Each line in the data holding "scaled" should be listed.

::: Entries provided :::

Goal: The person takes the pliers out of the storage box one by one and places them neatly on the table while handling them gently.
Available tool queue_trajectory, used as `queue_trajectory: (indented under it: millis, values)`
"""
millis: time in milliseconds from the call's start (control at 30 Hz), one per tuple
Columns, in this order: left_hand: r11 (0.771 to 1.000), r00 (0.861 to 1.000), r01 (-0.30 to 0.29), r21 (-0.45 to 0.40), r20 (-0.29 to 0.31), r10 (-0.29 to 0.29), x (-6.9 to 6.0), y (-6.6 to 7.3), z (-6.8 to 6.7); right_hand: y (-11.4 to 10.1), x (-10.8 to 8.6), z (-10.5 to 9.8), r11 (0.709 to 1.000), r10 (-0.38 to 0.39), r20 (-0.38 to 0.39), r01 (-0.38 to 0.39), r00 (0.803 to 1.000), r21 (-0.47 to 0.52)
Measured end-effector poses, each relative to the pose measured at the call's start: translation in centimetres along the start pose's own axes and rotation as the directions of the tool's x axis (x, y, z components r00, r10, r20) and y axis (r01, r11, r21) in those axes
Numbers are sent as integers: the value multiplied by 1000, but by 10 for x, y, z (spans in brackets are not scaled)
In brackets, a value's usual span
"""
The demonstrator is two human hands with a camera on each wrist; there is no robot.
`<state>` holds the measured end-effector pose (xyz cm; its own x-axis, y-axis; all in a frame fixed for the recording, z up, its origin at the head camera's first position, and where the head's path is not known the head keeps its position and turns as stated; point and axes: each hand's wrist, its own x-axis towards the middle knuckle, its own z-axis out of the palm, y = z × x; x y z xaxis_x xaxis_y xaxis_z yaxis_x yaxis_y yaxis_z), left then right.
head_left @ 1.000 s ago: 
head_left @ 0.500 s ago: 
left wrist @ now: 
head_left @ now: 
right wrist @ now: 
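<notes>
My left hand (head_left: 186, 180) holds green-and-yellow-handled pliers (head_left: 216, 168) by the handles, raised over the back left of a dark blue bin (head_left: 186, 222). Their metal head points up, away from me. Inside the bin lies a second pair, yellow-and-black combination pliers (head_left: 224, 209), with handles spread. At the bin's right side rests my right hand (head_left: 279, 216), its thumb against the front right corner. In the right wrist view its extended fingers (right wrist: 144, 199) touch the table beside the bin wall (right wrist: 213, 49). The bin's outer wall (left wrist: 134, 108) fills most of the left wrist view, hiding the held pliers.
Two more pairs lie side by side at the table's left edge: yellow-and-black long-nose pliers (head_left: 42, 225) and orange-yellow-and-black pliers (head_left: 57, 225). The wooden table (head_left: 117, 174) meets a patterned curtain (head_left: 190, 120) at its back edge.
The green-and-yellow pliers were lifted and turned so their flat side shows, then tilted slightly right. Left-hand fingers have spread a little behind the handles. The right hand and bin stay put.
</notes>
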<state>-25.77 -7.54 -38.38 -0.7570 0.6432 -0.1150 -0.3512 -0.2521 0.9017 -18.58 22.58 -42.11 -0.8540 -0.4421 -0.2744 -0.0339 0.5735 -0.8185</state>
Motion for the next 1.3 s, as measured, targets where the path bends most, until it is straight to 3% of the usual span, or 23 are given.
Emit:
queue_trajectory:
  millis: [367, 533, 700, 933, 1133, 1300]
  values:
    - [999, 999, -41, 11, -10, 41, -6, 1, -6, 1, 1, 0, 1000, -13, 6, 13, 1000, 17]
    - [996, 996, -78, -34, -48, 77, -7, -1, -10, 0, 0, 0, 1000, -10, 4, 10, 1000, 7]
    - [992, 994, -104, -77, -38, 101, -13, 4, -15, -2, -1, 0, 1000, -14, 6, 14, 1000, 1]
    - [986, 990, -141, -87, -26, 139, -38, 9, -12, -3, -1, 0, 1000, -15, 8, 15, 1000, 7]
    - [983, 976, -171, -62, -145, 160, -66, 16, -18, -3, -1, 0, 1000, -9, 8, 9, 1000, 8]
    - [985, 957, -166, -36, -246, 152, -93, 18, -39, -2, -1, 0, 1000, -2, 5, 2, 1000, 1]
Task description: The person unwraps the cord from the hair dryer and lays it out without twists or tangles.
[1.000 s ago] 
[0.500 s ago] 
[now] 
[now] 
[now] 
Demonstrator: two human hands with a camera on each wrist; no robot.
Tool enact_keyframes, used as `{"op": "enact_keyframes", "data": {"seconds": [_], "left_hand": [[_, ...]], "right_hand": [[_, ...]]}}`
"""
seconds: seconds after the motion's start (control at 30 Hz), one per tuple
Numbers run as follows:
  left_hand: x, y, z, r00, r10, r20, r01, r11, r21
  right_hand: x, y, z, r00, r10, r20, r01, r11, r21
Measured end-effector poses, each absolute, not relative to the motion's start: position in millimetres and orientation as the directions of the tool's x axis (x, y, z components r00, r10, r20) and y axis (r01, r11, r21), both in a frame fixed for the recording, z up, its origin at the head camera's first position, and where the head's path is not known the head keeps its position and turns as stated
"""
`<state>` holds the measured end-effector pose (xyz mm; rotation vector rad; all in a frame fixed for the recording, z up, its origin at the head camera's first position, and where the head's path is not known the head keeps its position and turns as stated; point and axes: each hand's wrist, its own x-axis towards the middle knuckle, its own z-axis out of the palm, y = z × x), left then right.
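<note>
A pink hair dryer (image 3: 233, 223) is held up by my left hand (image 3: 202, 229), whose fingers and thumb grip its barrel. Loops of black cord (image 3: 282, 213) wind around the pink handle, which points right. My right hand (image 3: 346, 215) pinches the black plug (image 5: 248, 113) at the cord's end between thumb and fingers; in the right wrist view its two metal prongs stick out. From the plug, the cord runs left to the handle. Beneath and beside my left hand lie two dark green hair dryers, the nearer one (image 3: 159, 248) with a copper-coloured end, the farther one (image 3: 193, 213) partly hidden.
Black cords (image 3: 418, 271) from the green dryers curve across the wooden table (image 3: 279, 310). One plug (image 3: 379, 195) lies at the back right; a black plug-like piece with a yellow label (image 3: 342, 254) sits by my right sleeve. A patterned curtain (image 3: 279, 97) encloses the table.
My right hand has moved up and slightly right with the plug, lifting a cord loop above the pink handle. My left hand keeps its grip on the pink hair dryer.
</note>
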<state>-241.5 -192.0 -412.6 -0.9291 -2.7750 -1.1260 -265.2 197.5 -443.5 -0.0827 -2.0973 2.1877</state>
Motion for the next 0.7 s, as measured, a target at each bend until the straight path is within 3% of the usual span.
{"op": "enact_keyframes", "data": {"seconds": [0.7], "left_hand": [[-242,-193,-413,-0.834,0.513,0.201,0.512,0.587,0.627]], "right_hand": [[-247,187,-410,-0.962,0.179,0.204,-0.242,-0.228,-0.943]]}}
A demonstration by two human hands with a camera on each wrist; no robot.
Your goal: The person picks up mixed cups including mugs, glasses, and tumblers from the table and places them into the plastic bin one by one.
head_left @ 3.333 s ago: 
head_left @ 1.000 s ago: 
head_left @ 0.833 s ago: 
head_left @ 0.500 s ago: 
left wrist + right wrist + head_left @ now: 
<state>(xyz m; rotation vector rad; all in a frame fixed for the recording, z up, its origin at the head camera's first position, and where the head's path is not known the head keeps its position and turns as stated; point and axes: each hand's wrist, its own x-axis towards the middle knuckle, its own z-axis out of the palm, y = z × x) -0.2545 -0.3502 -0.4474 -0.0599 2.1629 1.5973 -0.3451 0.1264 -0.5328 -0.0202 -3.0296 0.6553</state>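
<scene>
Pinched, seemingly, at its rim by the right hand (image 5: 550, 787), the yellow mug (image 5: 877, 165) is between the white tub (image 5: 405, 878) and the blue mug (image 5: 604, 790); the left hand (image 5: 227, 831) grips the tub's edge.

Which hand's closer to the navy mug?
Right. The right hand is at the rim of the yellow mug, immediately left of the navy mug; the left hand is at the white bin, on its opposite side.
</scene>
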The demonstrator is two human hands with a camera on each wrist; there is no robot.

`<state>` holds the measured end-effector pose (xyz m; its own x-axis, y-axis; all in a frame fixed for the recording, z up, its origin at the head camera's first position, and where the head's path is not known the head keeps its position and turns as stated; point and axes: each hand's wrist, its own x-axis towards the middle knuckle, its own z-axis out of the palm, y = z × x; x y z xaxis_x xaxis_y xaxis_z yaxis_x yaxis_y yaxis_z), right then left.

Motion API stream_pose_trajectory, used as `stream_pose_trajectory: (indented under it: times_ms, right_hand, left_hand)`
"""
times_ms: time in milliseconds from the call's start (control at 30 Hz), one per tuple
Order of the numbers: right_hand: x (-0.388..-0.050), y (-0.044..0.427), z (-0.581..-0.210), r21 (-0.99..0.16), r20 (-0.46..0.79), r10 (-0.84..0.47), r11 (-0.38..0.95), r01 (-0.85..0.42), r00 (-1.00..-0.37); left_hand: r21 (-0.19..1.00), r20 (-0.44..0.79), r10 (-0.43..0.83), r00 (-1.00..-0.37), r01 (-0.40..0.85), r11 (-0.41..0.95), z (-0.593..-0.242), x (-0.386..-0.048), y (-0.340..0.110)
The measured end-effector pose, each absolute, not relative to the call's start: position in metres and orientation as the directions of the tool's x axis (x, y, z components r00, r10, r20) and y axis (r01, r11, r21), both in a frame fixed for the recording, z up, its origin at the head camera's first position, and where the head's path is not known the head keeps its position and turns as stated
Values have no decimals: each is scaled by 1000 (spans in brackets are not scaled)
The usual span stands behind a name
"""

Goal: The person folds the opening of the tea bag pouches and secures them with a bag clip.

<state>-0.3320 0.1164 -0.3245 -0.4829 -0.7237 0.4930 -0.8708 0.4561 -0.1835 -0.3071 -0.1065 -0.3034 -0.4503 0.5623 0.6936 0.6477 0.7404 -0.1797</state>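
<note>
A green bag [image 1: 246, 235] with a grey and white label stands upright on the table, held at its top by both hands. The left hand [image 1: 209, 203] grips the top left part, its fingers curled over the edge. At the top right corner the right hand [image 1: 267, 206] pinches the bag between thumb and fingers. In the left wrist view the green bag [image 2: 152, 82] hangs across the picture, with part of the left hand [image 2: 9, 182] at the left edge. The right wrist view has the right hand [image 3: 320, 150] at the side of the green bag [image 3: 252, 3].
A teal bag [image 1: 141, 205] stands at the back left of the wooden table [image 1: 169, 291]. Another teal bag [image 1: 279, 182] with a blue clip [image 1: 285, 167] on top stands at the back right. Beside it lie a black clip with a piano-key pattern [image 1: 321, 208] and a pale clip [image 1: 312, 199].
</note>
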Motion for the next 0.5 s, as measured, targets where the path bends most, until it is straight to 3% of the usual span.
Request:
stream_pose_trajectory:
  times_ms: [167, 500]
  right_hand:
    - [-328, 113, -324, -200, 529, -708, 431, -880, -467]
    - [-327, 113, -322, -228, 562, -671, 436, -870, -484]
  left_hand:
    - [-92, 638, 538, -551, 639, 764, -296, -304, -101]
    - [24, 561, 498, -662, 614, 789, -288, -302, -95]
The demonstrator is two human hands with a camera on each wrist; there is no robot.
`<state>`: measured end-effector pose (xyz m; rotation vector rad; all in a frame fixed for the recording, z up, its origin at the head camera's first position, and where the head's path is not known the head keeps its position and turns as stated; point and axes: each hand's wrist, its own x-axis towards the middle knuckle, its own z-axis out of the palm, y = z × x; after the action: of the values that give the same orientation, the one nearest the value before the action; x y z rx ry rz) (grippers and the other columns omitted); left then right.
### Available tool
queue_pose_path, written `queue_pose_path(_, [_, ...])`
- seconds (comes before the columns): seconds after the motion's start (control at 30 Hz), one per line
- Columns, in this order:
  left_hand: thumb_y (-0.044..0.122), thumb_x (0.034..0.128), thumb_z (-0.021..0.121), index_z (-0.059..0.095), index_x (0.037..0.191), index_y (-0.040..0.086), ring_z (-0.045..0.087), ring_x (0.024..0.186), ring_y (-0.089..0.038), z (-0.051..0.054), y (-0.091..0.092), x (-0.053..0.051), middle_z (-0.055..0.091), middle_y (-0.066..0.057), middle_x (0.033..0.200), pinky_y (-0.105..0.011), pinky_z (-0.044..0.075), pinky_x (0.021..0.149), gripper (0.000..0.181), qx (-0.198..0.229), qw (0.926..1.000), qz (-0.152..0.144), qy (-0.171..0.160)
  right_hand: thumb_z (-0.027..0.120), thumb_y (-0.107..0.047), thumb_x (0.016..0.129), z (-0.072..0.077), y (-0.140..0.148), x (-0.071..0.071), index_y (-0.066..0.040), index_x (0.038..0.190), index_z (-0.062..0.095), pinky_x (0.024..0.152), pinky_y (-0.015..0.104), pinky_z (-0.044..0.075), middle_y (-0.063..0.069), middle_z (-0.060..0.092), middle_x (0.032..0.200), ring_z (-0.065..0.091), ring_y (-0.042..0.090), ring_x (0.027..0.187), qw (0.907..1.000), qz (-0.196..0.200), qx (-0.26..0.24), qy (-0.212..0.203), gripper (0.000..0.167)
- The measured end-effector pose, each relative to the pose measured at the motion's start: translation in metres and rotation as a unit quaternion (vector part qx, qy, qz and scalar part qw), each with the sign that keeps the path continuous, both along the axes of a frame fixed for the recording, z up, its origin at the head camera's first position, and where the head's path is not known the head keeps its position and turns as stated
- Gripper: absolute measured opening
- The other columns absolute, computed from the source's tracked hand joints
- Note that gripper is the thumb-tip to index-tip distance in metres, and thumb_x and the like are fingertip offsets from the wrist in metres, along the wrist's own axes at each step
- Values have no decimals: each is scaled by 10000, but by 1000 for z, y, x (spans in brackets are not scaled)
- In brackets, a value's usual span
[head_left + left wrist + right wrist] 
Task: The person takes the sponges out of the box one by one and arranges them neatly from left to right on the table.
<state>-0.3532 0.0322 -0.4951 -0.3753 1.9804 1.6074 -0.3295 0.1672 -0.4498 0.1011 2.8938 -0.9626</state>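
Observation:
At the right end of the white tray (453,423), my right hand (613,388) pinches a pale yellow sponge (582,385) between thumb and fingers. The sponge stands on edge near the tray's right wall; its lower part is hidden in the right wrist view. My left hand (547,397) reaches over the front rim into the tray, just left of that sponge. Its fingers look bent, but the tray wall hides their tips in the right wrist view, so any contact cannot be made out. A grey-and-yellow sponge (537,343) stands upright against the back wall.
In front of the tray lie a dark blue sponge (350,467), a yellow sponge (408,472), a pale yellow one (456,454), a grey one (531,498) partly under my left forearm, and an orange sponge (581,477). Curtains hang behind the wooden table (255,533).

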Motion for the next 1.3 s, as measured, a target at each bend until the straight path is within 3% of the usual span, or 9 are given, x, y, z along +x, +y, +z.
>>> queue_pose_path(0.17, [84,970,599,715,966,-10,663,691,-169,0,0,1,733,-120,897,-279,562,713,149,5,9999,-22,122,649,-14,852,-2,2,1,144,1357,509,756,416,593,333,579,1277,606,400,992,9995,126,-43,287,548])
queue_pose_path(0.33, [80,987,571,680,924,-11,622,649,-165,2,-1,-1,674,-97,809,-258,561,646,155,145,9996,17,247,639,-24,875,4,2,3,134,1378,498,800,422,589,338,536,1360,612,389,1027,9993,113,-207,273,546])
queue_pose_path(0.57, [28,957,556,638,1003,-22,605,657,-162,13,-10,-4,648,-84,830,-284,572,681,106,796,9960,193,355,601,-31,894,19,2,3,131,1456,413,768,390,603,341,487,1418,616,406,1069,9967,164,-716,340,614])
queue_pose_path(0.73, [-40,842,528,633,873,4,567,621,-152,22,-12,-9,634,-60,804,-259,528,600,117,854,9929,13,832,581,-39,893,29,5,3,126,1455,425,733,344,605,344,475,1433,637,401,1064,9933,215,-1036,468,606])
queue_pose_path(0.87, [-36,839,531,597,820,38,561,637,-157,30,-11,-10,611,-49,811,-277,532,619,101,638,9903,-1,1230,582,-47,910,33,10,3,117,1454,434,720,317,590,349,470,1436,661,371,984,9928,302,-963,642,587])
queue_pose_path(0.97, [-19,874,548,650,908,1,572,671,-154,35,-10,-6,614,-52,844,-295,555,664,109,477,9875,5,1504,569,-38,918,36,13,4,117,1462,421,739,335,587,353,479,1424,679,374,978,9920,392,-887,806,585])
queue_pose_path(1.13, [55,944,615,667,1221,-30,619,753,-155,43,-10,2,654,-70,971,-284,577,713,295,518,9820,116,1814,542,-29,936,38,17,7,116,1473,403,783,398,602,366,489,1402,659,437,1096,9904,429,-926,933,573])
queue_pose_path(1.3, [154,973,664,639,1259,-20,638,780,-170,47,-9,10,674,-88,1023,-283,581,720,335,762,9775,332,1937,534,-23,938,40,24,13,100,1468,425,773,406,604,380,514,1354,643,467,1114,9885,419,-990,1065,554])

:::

▶ [Solution to this exercise]
Numbers are sent as integers: the value multiplied by 1000, but by 10 for x, y, z (spans in brackets are not scaled)
Values have no decimals: each is scaled by 1000 (spans in brackets are not scaled)
- Values have no decimals: each is scaled by 10000, but by 1000 for z, y, x (spans in brackets are not scaled)

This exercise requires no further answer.